■ **Task item**
Leave out the pictures and output exactly the lines below from the one with "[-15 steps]" down to the one with "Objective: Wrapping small", both of them included.

#####

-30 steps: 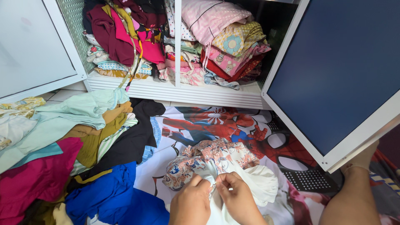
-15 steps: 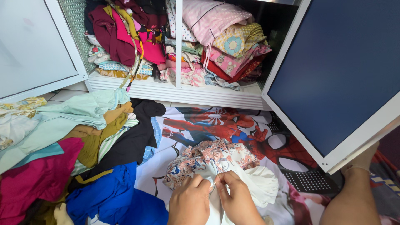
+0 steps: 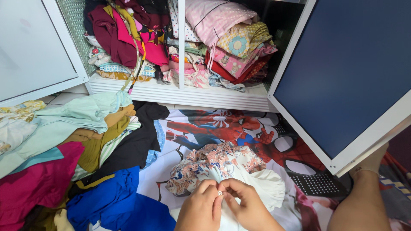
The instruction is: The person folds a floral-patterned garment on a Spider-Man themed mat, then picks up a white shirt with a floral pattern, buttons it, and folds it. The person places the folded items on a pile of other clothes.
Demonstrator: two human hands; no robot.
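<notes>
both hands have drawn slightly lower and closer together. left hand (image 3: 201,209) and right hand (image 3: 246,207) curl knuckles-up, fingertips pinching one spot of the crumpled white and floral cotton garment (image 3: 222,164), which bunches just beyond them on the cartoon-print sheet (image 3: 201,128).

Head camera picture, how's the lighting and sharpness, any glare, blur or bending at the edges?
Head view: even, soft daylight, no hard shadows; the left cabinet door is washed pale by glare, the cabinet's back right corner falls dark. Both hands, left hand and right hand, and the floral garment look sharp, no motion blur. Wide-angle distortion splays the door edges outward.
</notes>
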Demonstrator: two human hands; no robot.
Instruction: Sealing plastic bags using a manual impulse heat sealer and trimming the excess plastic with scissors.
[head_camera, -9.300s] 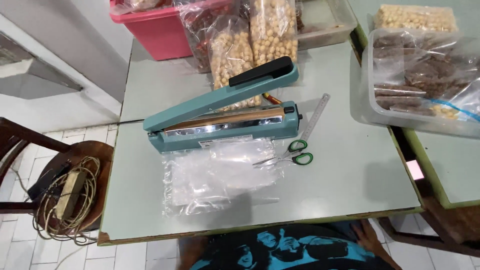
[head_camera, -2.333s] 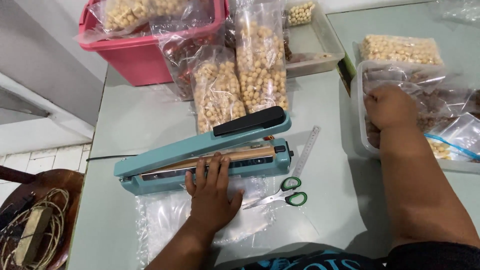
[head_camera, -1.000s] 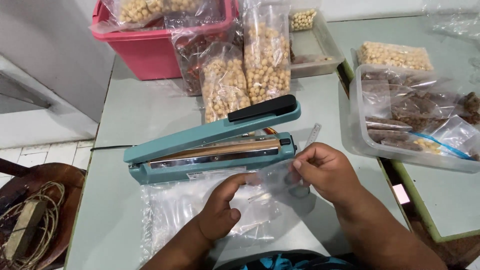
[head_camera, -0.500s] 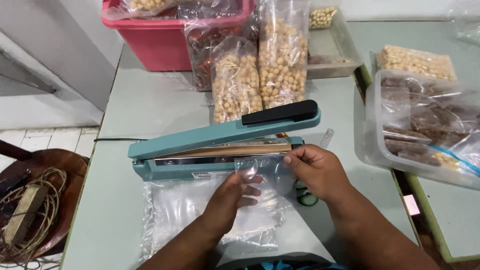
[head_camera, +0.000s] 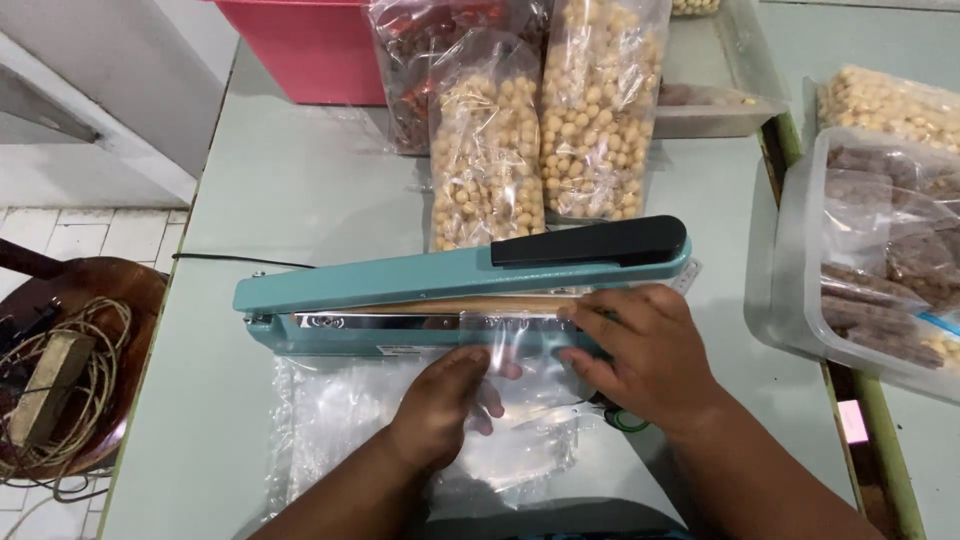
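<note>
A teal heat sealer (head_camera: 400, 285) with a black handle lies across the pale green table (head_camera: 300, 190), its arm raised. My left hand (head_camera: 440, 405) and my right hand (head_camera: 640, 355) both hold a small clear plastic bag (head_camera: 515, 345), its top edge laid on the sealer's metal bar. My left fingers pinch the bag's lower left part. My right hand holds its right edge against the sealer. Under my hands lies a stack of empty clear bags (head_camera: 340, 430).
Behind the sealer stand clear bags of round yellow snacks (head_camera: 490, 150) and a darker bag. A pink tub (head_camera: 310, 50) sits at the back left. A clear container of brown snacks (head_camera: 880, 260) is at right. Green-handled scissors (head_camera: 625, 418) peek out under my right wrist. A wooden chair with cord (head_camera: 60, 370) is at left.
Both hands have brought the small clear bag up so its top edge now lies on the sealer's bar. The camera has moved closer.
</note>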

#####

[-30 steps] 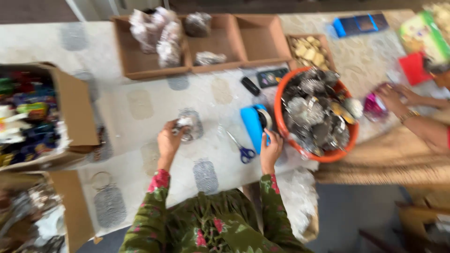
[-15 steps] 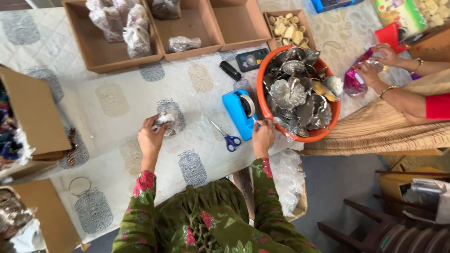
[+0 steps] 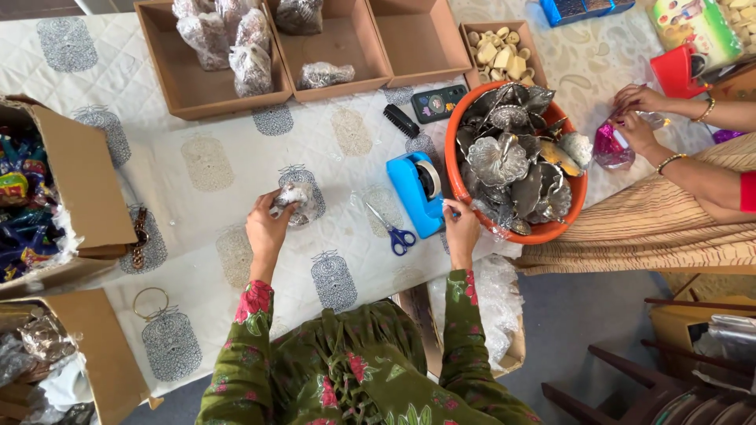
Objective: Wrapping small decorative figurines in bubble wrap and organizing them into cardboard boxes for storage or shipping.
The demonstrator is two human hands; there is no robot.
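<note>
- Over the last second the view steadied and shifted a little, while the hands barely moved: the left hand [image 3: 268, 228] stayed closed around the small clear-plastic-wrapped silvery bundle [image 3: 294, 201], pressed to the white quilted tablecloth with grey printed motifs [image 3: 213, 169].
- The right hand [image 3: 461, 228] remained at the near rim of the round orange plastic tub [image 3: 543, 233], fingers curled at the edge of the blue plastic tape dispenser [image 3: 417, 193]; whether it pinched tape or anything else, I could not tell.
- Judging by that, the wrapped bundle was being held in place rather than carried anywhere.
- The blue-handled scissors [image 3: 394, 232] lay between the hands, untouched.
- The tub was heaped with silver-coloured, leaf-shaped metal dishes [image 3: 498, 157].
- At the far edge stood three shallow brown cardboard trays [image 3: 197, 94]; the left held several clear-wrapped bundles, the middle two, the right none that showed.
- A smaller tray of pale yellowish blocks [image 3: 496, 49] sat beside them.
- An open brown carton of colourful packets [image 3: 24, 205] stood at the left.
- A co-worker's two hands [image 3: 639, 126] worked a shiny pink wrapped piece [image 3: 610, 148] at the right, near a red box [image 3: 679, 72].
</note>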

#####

■ **Solution**
[-15 steps] 
[+0 steps] 
Objective: Wrapping small decorative figurines in bubble wrap and organizing them into cardboard boxes for storage or shipping.

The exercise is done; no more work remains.